> **WHAT IS REQUIRED**:
Only the number is needed: how many lines of the entries below contain the word "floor".

---------- DATA EXTRACTS ----------

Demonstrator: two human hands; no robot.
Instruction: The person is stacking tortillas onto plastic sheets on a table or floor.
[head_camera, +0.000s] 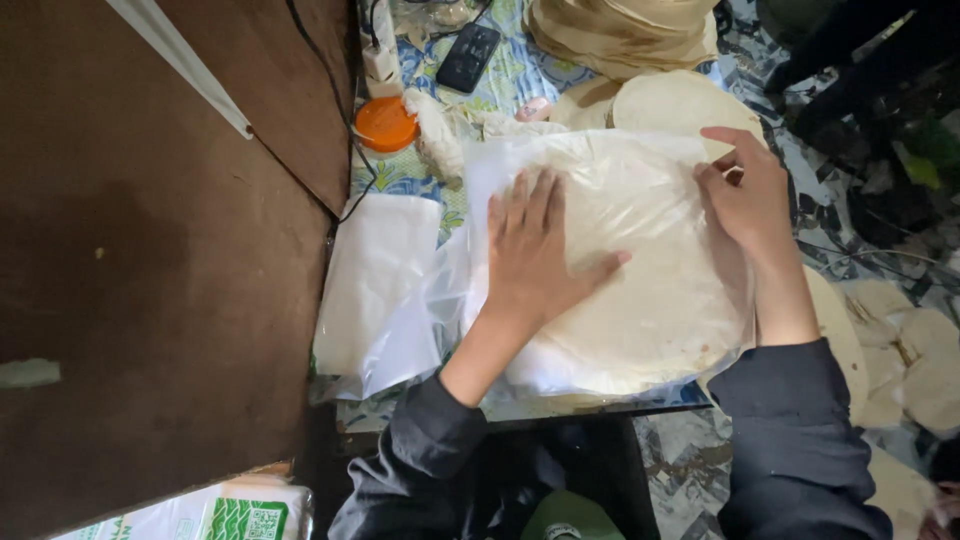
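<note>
Head view, looking down on a table (420, 175) covered with a blue and green patterned cloth. At the bottom left corner lies a white package (215, 512) printed in green, with a square code patch on its face; only its upper part is in frame. A flat pile of white sheets (375, 270) lies on the table's left side, beside a brown wall. An orange round lid (385, 123) sits near the far left of the table, with a dark phone (468, 56) beyond it. A tall stack of flatbreads (620, 35) stands at the far edge, and loose flatbreads (675, 100) lie just in front of it. At the centre, a stack of round, pale flatbreads sits inside a clear plastic bag (640, 290); the bag's loose end trails toward the left. The flatbreads are cream-coloured with faint brown spotting, and their near edge reaches the table's near edge. The left hand (535, 255) lies flat on top of the bag, fingers spread, pressing down. The right hand (745, 195) is at the bag's far right rim, fingers pinching the plastic there. The hands are apart. More flatbreads (900, 350) lie lower down at the right.
</note>
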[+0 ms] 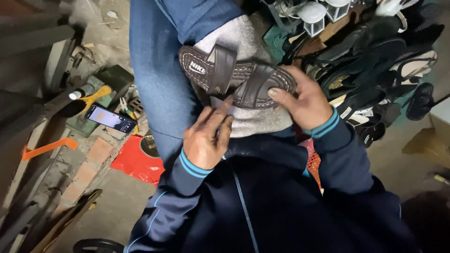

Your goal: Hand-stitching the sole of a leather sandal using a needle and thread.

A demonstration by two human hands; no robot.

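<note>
the right hand (304,100) grips the toe end of a brown sandal (236,77) resting on the knee. the left hand (206,138), fingers loosely curled and holding nothing, touches the sandal's near edge with a fingertip. the sandal's underside is hidden.

We hold both forearms, in dark navy sleeves with light blue cuff stripes, raised in front of the torso. Our left hand (206,138) is palm down, index finger extended forward, remaining fingers loosely curled. Our right hand (304,100) is turned inward, thumb pressing leftward, fingers wrapped underneath in a grip
</note>
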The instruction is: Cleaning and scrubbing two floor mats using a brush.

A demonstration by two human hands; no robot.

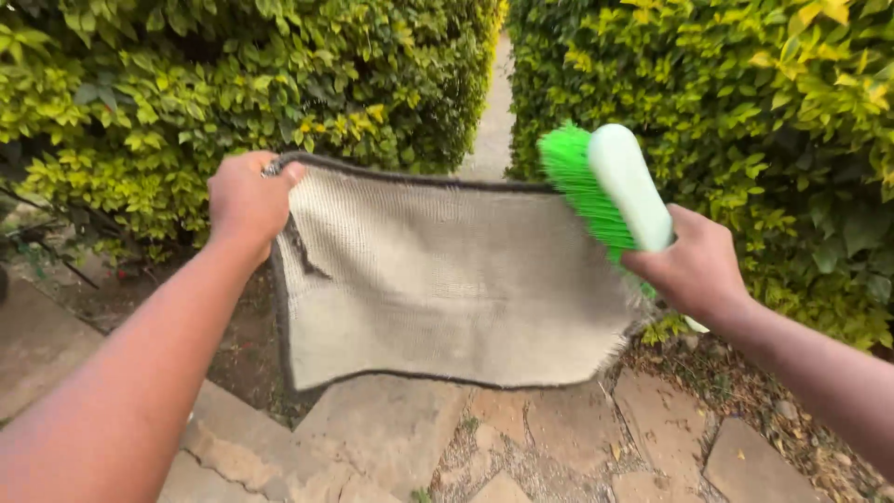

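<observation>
Brushing a held-up mat point(447, 289) outdoors.
The mat hangs mid-frame, pinched at its upper left corner by the left hand point(247, 200); the right hand point(694, 265) grips a green-bristled brush point(610, 186) against its upper right edge, hedges point(764, 112) behind.

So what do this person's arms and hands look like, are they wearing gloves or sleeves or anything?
Nothing is worn that shows. The left hand and the right hand are both bare, with no gloves. Both forearms are bare up to the picture's edge: no sleeve, cuff, watch or bracelet is in view. No ring shows on the fingers that can be seen, though several are curled out of sight.
</observation>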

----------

> **ANSWER TO THIS PROBLEM**:
2